To get the dragon ready to place on the digital slot machine, Smith first must cut it out from the background. This has always been a core Photoshop capability, but getting it perfect required some manual tweaking.
There’s much less of that since Photoshop began incorporating generative AI in May. It’s now much better at recognizing the outline of an object—even the dragon’s intricate jumble of fur, scales, horns, and fangs. Cutting out the image is a one-click process for Smith (at least, sometimes, he says).
Photoshop is adding more-ambitious generative tools in the spirit of Midjourney, but these are still in the “beta” or experimental phase. To demonstrate, Smith tries adding a flame that emerges from the dragon’s mouth, typing in the prompt, “vibrant purple flame.” A cartoonish blaze appears, but the process also smooshes the dragon’s head and turns its eye purple.
But many of Photoshop’s traditional tools are still superior. Smith uses them to adjust color, for instance. “I don’t like my game art to have shadows that are black,” he says. “So it’s kind of cool to have something that has a purple shadow, but a yellow highlight.” Smith can also adjust contrast, lighting, and exposure. He can thicken parts of the image and do much, much more. “You definitely are doing the last steps in Photoshop,” he says.
Incorporating Photoshop further bolsters that case for copyright. “Information alone cannot be copyrighted but order, arrangement, presentation etc. may be creative enough to receive protection,” says Khan. “So, using Photoshop may help qualify a work for protection.”
Is There a Future For Artists?
Artificial intelligence still can’t completely replace a skilled artist for producing high-end work. But the tools keep improving. “They have been innovating like crazy,” says Smith about Midjourney, though that could apply to any of these apps. “They have new features all the time that have continued to drastically improve the product [with] higher resolution, higher fidelity.” And the level of sophistication generative AI has brought to two-dimensional imagery could someday—perhaps someday soon—come to 3D animation and even filmmaking.
It’s already replacing some mundane but lucrative jobs, such as creating seamless background textures, as in fabrics, wallpaper, or wrapping paper. They are essentially endless grids of repeating images, or tiles, and a lot of high-paid work goes into blending the boundaries between tiles to create a seamless look. Now apps like Midjourney can do it instantly.
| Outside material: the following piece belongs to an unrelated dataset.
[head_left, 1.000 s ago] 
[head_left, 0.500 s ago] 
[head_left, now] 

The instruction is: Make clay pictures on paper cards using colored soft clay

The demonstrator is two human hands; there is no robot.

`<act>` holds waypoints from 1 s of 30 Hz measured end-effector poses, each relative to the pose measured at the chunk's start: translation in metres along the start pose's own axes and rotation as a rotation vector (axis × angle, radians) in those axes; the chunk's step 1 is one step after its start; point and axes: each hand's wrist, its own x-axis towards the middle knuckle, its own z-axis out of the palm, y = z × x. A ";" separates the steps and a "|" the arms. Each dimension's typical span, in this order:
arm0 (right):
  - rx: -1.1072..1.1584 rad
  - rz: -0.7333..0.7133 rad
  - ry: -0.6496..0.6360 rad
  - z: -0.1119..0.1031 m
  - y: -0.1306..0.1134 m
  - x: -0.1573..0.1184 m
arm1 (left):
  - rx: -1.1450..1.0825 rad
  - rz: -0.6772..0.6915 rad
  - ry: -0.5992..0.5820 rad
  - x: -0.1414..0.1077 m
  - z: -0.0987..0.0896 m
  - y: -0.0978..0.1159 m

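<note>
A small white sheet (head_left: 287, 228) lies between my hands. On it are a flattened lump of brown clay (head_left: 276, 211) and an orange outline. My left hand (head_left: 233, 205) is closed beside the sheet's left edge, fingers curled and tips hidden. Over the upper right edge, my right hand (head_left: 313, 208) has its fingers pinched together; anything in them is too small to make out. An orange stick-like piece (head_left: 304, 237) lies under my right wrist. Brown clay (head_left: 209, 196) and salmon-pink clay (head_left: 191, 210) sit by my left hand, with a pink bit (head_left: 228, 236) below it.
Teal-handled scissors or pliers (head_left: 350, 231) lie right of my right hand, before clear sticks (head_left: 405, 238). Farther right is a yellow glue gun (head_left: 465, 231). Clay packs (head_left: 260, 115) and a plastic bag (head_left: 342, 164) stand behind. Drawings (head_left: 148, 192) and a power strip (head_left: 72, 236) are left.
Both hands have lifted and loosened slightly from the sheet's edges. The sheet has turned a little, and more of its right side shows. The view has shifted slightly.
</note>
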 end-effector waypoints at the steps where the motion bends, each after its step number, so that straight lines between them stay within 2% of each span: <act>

There may also be less work for artists creating concept art. Instead, AI can generate oodles of mockups for designers to consider before commissioning an artist to create a high-end image. That, for instance, allows designers like Smith to add more features to games—even entire new characters—that they simply wouldn’t have time for in the past.
Whether in games, fabrics, or any other creations, the ultimate result of generative AI will be more artworks, but perhaps produced by fewer artists. And staying employed means staying on top of these fast-moving technologies so they boost a professional’s skills, rather than supersede them.